- Born: 14 September 1950 (age 75) France
- Education: IFP School
- Occupations: Deputy CEO, Bouygues CEO, SCDM
- Children: 2
- Parent: Francis Bouygues
- Relatives: Martin Bouygues (brother)

= Olivier Bouygues =

French businessman (born 14 September 1950)

Olivier Bouygues (born 14 September 1950) is deputy CEO of the French company Bouygues, and CEO of the family holding company SCDM.

==Early life==
He was born on 14 September 1950, and educated at the École Nationale Supérieure du Pétrole et des Moteurs.

==Career==
In 1974, he joined the Bouygues group, beginning his career in the civil works branch. From 1983-88, he worked at Bouygues Offshore, and held the posts of Director of Boscam, a Cameroon subsidiary, then Director of the France Works and Special Projects division. From 1988-92, he was Chairman and CEO of Maison Bouygues. In 1992, he became Group Executive Vice President of Utilities Management, which grouped the international and French activities of Saur. In 2002, he was appointed Deputy CEO of Bouygues.

He is a director of TF1 Group.

==Personal life==
He is co-owner of the Château Montrose vineyard, with his brother Martin Bouygues. The brothers purchased the winery in 2006.
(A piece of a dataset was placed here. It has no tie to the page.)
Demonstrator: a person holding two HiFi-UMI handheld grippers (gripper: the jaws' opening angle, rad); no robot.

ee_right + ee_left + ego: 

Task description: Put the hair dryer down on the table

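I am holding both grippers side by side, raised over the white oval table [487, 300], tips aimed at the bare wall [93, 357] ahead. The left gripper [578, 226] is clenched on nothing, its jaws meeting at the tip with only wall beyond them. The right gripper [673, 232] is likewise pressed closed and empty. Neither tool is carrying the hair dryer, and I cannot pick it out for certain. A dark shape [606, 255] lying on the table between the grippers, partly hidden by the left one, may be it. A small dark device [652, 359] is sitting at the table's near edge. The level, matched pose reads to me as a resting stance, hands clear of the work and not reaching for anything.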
Bouygues was briefly taken into police custody in July 2025 on suspicion of illegally hunting protected bird species, including cormorants, buzzards, and egrets, on his estate in Sologne. The French Office for Biodiversity and the Orléans prosecutor's office alleged that the killings were part of a "systematic destruction" of protected species over several years and discovered evidence of potentially illegal wild boar breeding on the property. He is scheduled to appear before the Court of appeal in March 2026.